The listing below needs to be copied in full, exactly.

------------------------

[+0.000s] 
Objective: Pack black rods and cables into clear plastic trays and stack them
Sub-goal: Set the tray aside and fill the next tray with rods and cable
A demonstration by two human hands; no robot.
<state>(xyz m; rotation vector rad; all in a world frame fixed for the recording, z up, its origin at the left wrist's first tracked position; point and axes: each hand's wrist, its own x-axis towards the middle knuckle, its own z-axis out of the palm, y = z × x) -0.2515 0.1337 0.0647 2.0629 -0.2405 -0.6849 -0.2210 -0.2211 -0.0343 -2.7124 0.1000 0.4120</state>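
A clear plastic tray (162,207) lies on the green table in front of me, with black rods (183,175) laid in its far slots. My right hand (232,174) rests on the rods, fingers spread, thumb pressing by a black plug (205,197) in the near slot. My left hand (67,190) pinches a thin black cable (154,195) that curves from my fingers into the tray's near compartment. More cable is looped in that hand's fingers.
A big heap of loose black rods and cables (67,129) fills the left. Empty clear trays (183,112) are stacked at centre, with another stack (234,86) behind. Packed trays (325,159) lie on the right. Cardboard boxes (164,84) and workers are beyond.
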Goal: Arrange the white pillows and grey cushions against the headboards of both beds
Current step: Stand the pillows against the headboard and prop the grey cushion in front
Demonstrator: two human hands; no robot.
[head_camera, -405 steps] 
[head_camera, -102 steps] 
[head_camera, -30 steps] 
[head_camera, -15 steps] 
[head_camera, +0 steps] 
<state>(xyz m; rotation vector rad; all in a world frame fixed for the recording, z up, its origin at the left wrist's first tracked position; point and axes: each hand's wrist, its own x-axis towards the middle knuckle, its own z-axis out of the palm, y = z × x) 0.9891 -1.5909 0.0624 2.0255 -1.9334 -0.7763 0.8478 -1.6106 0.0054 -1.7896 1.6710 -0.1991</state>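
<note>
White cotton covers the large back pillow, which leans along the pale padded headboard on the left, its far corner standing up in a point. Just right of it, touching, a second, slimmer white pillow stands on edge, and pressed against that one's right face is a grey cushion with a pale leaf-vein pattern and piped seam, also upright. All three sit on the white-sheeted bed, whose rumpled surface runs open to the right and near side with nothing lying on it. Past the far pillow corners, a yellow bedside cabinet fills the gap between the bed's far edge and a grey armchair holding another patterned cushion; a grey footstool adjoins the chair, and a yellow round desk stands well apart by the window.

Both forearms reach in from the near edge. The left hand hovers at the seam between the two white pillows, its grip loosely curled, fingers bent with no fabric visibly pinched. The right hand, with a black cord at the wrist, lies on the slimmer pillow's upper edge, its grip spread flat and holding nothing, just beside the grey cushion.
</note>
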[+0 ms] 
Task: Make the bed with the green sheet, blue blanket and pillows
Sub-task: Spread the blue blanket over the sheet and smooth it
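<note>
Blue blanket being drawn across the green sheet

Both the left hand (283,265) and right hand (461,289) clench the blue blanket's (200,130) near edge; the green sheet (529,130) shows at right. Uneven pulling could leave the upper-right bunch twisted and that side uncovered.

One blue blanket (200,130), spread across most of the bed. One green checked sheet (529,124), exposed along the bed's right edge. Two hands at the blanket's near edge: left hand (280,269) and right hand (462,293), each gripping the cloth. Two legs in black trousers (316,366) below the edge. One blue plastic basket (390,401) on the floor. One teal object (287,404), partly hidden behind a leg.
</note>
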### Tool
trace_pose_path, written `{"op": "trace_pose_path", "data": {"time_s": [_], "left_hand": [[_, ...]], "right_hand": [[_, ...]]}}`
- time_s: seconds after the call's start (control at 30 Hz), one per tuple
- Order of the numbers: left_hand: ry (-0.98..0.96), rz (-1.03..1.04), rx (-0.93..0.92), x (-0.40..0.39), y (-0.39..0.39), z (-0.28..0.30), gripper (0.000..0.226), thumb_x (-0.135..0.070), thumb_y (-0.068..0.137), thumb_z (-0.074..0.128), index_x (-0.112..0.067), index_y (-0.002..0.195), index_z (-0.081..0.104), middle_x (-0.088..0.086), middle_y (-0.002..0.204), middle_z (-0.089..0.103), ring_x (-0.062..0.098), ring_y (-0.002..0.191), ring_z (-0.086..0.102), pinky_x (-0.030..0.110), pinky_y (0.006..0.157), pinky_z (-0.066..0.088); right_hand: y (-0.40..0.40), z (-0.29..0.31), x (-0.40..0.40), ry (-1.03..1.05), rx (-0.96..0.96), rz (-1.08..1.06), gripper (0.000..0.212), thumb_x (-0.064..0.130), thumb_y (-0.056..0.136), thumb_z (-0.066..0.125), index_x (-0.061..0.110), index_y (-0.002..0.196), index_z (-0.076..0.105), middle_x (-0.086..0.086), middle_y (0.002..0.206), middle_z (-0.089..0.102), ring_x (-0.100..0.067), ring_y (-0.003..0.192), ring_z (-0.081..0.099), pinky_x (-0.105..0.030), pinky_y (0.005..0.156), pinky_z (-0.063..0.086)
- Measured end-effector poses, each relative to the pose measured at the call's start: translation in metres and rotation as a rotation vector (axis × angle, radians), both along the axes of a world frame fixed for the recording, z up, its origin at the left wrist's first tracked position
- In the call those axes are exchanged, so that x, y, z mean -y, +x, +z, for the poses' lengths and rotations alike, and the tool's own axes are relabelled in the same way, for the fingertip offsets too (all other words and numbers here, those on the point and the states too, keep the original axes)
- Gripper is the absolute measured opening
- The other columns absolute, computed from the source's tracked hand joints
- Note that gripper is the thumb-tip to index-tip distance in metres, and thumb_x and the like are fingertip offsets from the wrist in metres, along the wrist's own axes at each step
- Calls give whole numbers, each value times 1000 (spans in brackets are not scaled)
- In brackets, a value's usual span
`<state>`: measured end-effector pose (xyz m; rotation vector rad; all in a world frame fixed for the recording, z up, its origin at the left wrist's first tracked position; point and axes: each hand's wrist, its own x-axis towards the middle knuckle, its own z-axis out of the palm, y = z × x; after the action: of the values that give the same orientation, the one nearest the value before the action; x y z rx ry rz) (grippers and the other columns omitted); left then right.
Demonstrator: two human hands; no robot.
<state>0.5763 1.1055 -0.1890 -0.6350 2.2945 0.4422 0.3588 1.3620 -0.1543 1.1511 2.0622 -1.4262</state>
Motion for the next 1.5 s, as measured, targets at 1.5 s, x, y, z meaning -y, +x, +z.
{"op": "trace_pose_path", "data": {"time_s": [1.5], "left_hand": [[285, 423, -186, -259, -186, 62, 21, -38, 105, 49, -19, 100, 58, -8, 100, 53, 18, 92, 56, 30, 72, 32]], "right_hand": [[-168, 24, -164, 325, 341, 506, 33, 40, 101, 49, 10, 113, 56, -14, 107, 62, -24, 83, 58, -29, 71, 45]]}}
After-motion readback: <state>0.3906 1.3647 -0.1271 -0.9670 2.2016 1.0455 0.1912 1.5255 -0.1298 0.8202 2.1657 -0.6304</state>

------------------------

* _Answer section_
[+0.000s] 
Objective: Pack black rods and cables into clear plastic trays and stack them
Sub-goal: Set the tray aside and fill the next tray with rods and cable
A demonstration by two human hands; no robot.
<state>(xyz m; rotation vector rad; all in a world frame fixed for the recording, z up, its origin at the left wrist's first tracked position; point and axes: each hand's wrist, its own x-axis towards the middle knuckle, its own z-axis out of the palm, y = z × x) -0.2515 0.1337 0.0647 2.0629 -0.2405 -0.6849 -0.2210 -0.2211 -0.0343 -2.7124 0.1000 0.4120</state>
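A clear plastic tray (162,207) lies on the green table in front of me, with black rods (183,175) laid in its far slots. My right hand (232,174) rests on the rods, fingers spread, thumb pressing by a black plug (205,197) in the near slot. My left hand (67,190) pinches a thin black cable (154,195) that curves from my fingers into the tray's near compartment. More cable is looped in that hand's fingers.
A big heap of loose black rods and cables (67,129) fills the left. Empty clear trays (183,112) are stacked at centre, with another stack (234,86) behind. Packed trays (325,159) lie on the right. Cardboard boxes (164,84) and workers are beyond.
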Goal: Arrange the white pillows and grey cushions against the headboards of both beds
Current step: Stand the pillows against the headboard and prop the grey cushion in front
Demonstrator: two human hands; no robot.
[head_camera, -405 steps] 
[head_camera, -102 steps] 
[head_camera, -30 steps] 
[head_camera, -15 steps] 
[head_camera, +0 steps] 
<state>(xyz m; rotation vector rad; all in a world frame fixed for the recording, z up, its origin at the left wrist's first tracked position; point and axes: each hand's wrist, its own x-axis towards the middle knuckle, its own z-axis out of the palm, y = z × x) 0.9891 -1.5909 0.0624 2.0255 -1.9334 -0.7763 0.8478 -1.6106 0.0054 -1.7896 1.6710 -0.1991</state>
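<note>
White cotton covers the large back pillow, which leans along the pale padded headboard on the left, its far corner standing up in a point. Just right of it, touching, a second, slimmer white pillow stands on edge, and pressed against that one's right face is a grey cushion with a pale leaf-vein pattern and piped seam, also upright. All three sit on the white-sheeted bed, whose rumpled surface runs open to the right and near side with nothing lying on it. Past the far pillow corners, a yellow bedside cabinet fills the gap between the bed's far edge and a grey armchair holding another patterned cushion; a grey footstool adjoins the chair, and a yellow round desk stands well apart by the window.

Both forearms reach in from the near edge. The left hand hovers at the seam between the two white pillows, its grip loosely curled, fingers bent with no fabric visibly pinched. The right hand, with a black cord at the wrist, lies on the slimmer pillow's upper edge, its grip spread flat and holding nothing, just beside the grey cushion.
</note>
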[+0 ms] 
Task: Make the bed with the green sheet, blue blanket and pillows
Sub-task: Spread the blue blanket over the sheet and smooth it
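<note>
Blue blanket being drawn across the green sheet

Both the left hand (283,265) and right hand (461,289) clench the blue blanket's (200,130) near edge; the green sheet (529,130) shows at right. Uneven pulling could leave the upper-right bunch twisted and that side uncovered.

One blue blanket (200,130), spread across most of the bed. One green checked sheet (529,124), exposed along the bed's right edge. Two hands at the blanket's near edge: left hand (280,269) and right hand (462,293), each gripping the cloth. Two legs in black trousers (316,366) below the edge. One blue plastic basket (390,401) on the floor. One teal object (287,404), partly hidden behind a leg.
</note>
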### Tool
trace_pose_path, written `{"op": "trace_pose_path", "data": {"time_s": [_], "left_hand": [[_, ...]], "right_hand": [[_, ...]]}}`
- time_s: seconds after the call's start (control at 30 Hz), one per tuple
- Order of the numbers: left_hand: ry (-0.98..0.96), rz (-1.03..1.04), rx (-0.93..0.92), x (-0.40..0.39), y (-0.39..0.39), z (-0.28..0.30), gripper (0.000..0.226), thumb_x (-0.135..0.070), thumb_y (-0.068..0.137), thumb_z (-0.074..0.128), index_x (-0.112..0.067), index_y (-0.002..0.195), index_z (-0.081..0.104), middle_x (-0.088..0.086), middle_y (-0.002..0.204), middle_z (-0.089..0.103), ring_x (-0.062..0.098), ring_y (-0.002..0.191), ring_z (-0.086..0.102), pinky_x (-0.030..0.110), pinky_y (0.006..0.157), pinky_z (-0.066..0.088); right_hand: y (-0.40..0.40), z (-0.29..0.31), x (-0.40..0.40), ry (-1.03..1.05), rx (-0.96..0.96), rz (-1.08..1.06), gripper (0.000..0.212), thumb_x (-0.064..0.130), thumb_y (-0.056..0.136), thumb_z (-0.066..0.125), index_x (-0.061..0.110), index_y (-0.002..0.196), index_z (-0.076..0.105), middle_x (-0.086..0.086), middle_y (0.002..0.206), middle_z (-0.089..0.102), ring_x (-0.100..0.067), ring_y (-0.003..0.192), ring_z (-0.081..0.099), pinky_x (-0.105..0.030), pinky_y (0.005..0.156), pinky_z (-0.063..0.086)
- Measured end-effector poses, each relative to the pose measured at the call's start: translation in metres and rotation as a rotation vector (axis × angle, radians), both along the axes of a world frame fixed for the recording, z up, its origin at the left wrist's first tracked position
- In the call those axes are exchanged, so that x, y, z mean -y, +x, +z, for the poses' lengths and rotations alike, and the tool's own axes are relabelled in the same way, for the fingertip offsets too (all other words and numbers here, those on the point and the states too, keep the original axes)
- Gripper is the absolute measured opening
- The other columns absolute, computed from the source's tracked hand joints
- Note that gripper is the thumb-tip to index-tip distance in metres, and thumb_x and the like are fingertip offsets from the wrist in metres, along the wrist's own axes at each step
- Calls give whole numbers, each value times 1000 (spans in brackets are not scaled)
- In brackets, a value's usual span
`<state>`: measured end-effector pose (xyz m; rotation vector rad; all in a world frame fixed for the recording, z up, its origin at the left wrist's first tracked position; point and axes: each hand's wrist, its own x-axis towards the middle knuckle, its own z-axis out of the palm, y = z × x; after the action: of the values that give the same orientation, the one nearest the value before the action; x y z rx ry rz) (grippers and the other columns omitted); left then right.
Demonstrator: two human hands; no robot.
<state>0.5763 1.1055 -0.1890 -0.6350 2.2945 0.4422 0.3588 1.3620 -0.1543 1.1511 2.0622 -1.4262</state>
Motion for the next 1.5 s, as measured, targets at 1.5 s, x, y, z meaning -y, +x, +z.
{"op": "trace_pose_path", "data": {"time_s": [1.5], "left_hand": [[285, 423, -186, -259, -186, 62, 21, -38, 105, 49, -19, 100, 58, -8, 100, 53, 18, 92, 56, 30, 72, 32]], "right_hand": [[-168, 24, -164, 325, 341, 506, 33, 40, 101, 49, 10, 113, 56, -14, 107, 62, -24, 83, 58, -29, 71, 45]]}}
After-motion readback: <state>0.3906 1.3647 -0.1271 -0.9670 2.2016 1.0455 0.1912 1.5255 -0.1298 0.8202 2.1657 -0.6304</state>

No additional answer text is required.